A) Indirect immunofluorescence labelling of HeLa cells with an anti-NOA36 polyclonal antibody (in green). B), C) and D) Transfection assays with the construct p-Flag-NOA36 in HeLa cells (labelled in green with an anti-Flag monoclonal antibody). In A) and B) chromatin localization (blue) and merged images are also shown in all the assays. In C) an D), images taken with differential interference contrast (upper panel), along with the anti-Flag staining (in green, central panel). A merge image of both pictures has been added to facilitate a better estimation of the recombinant Flag-NOA36 distribution in cell population (lower panel). C) Several transfected cells in which the Flag-NOA36 nucleolar distribution (in green, central panel) can be evaluated. D) Flag-NOA36 can also be found at cytoplasm of 12.5% either as a diffuse staining or in a punctuated pattern showed in D. Bars: 10 µm.
A) Transient transfection assays in HeLa cells with constructs expressing truncated peptides from the NOA36 human sequence fused to eGFP. The different peptides correspond to the three putative domains deduced from the NOA36 amino acid sequence: the amino terminal basic-rich peptide (construct 1–33), the central cysteine-rich domain (construct 34–239) and the polyacidic carboxy terminal sequence (construct 240–320). The cytoplasmic localization of the full-length protein fused to eGFP is also shown. B) Western blot analysis with an anti-eGFP antibody of protein extracts of HeLa cells transfected with the eGFP empty vector and with the different truncated fusion proteins showed in A). Line 1 eGFP; line 2, construct 1–33, line 3, construct 34–239; line 4, construct 240–320. Bars on the left indicate molecular weight markers. C) Transient transfection assays in HeLa cells with different constructs that demonstrate that the NoLS of NOA36 is included in the amino terminal sequence (amino acids 1–33) of the protein. To determine the localization of the nucleolus in the transfected cells, an indirect immunofluorescence assay with an antibody against the nucleolar marker UBF (in red) was performed in all the transfection experiments. In green cells transfected with the construct 1-33-eGFP (upper panel), the full length NOA36 human sequence fused to the carboxy terminus of the Flag epitope (construct Flag-FL, central panel), and a truncated NOA36 protein lacking the amino acids 2 to 33 fused to the Flag epitope (construct Flag-34C, lower panel). Chromatin staining with DAPI and merged images are also shown in (A) and (C). Bars: 10 µm. D) Western blot analysis with an anti-Flag antibody of protein extracts of HeLa cells transfected with the construct Flag-FL (upper panel, line 1), the construct Flag-34C (lower panel, line 1), and the p-Flag empty vector (line 2 in both panels panel). Bars on the left indicate molecular weight markers. The specific signals are indicated in both panels with an arrow.

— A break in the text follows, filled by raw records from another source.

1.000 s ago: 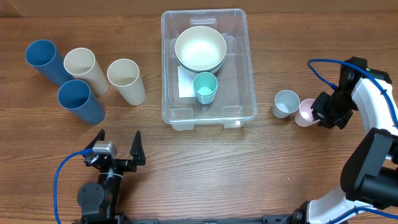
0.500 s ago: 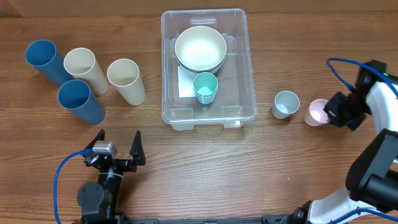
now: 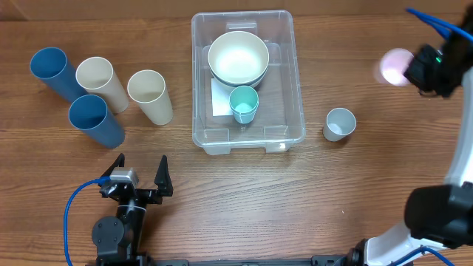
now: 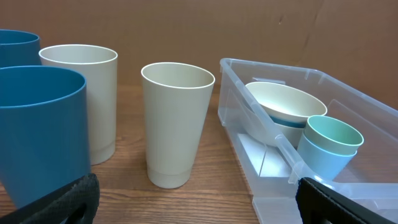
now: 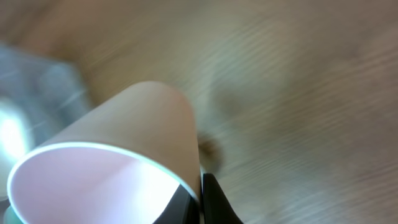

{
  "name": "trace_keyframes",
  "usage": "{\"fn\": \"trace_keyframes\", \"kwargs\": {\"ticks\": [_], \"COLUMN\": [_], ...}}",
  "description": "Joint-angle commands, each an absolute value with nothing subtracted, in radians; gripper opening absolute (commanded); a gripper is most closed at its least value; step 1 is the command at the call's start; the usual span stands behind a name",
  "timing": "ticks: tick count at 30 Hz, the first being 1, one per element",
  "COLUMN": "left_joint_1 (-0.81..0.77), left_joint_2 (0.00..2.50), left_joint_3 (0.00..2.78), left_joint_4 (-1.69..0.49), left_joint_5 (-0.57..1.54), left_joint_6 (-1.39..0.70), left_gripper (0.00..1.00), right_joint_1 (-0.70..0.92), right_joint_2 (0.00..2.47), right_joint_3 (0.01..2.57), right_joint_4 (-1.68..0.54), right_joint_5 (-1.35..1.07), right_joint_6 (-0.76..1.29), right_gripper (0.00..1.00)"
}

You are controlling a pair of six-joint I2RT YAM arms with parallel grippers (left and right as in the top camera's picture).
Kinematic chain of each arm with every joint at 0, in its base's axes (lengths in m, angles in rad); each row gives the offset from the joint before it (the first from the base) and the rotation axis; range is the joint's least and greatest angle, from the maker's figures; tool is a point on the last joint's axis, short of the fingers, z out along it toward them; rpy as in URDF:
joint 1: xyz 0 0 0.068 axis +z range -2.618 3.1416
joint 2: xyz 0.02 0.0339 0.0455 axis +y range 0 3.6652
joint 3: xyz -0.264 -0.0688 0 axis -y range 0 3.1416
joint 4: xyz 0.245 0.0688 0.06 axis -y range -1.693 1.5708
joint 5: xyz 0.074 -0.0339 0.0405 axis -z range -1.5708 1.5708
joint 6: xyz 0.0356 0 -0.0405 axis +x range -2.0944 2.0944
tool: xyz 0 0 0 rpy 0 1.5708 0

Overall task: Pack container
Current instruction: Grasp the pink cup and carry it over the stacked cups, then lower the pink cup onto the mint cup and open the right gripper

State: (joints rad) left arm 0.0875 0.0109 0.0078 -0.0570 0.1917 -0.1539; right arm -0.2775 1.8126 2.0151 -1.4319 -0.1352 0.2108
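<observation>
The clear plastic container [image 3: 284, 44] stands at the table's top middle, holding a cream bowl [image 3: 238, 58] and a small teal cup [image 3: 243, 103]; it also shows in the left wrist view [image 4: 280, 149]. My right gripper [image 3: 414, 70] is shut on the rim of a small pink cup [image 3: 395, 65], lifted high at the far right; in the right wrist view the pink cup [image 5: 112, 155] fills the frame, blurred. A small grey cup [image 3: 340, 123] stands right of the container. My left gripper [image 3: 140, 179] is open and empty near the front edge.
Two tall blue cups [image 3: 50, 68] [image 3: 93, 118] and two tall cream cups [image 3: 99, 78] [image 3: 150, 93] stand at the left. The cream cups [image 4: 175, 124] [image 4: 84, 99] and blue cups [image 4: 37, 137] also show in the left wrist view.
My right gripper has lifted the pink cup off the table and carried it up and toward the back right. The left arm has not moved.
</observation>
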Motion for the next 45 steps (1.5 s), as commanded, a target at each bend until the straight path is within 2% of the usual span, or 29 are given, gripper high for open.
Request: {"fn": "trace_keyframes", "kwargs": {"ticks": [1,8,15,25,45], "left_joint_1": [0.098,0.098,0.098,0.098,0.098], "left_joint_2": [0.004,0.004,0.004,0.004,0.004], "left_joint_3": [0.005,0.005,0.005,0.005,0.005], "left_joint_4": [-0.056,-0.056,-0.056,-0.056,-0.056], "left_joint_5": [0.203,0.203,0.203,0.203,0.203], "left_joint_6": [-0.161,-0.161,-0.161,-0.161,-0.161], "left_gripper": [1.0,1.0,1.0,1.0,1.0], "right_joint_1": [-0.093,0.262,0.425,0.451,0.451], "right_joint_2": [1.795,1.797,1.797,1.797,1.798], "right_joint_3": [2.159,2.158,2.062,1.775,1.702], "right_joint_4": [-1.464,-1.465,-1.406,-1.2,-1.055], "right_joint_5": [-0.159,-0.096,-0.076,-0.133,-0.124], "right_joint_6": [0.152,0.176,0.195,0.208,0.21], "right_gripper": [0.04,0.04,0.04,0.04,0.04]}}
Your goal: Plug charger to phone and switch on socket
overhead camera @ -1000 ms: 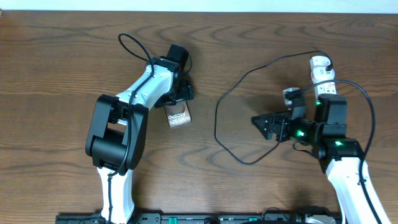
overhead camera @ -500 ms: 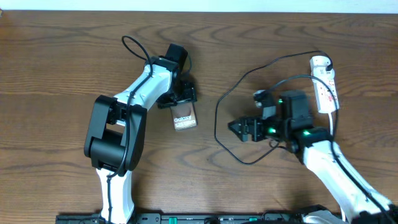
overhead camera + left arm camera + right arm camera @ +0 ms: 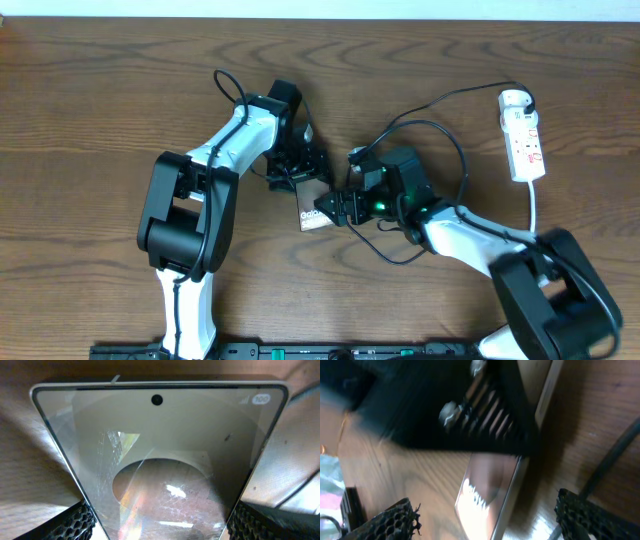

3.2. The NoLS of NOA36 is Localized at its N Terminus
To investigate the localization of the different regions of the NOA36 protein, we fused eGFP to three truncated peptides corresponding to the different putative domains deduced from the amino acid sequence: the amino terminal domain which extends from the first methionine to the last conserved basic amino acid before the cysteine-rich domain (amino acids 1 to 33); the central cysteine-rich region (amino acids 34 to 239); and the polyacidic carboxy terminal (amino acids 240 to 320). These constructs were analyzed in transient transfection assays in HeLa cells to determine the subcellular localization of the fusion proteins. Out of the three constructs tested, only the basic rich amino terminal peptide was capable of transporting eGFP to the nucleolus (Fig. 2). The cysteine-rich domain was distributed all over the cell, and the polyacidic carboxy terminal showed only a cytoplasmic localization. This cytoplasmic localization was similar to that found in the assays with the full-length protein fused to eGFP (Fig. 2A). To confirm that it is the amino terminal that is responsible for NOA36 nucleolar localization, we fused the Flag epitope to the amino terminus of a NOA36 truncated protein in which the amino acids 2 to 33 had been deleted. HeLa cells transiently transfected with this construct showed nuclear but not nucleolar staining of the Flag epitope, which was verified by the absence of colocalization with the nucleolar marker UBF in all the interphase transfected cells (Fig. 2C). Besides the nuclear staining, the 13.6% of the transfectants, also showed a diffuse or punctuated cytoplasmic pattern similar to that observed in the Flag-NOA36 fusion protein. These results demonstrated that the amino terminal sequence of NOA36 is the determinant for its nucleolar localization. Western blots analysis of the different truncated fusion proteins with an anti-eGFP antibody (Fig. 2B) or an anti-Flag antibody (Fig. 2D) confirmed that the full length proteins were expressed (Fig. 2B and 2D).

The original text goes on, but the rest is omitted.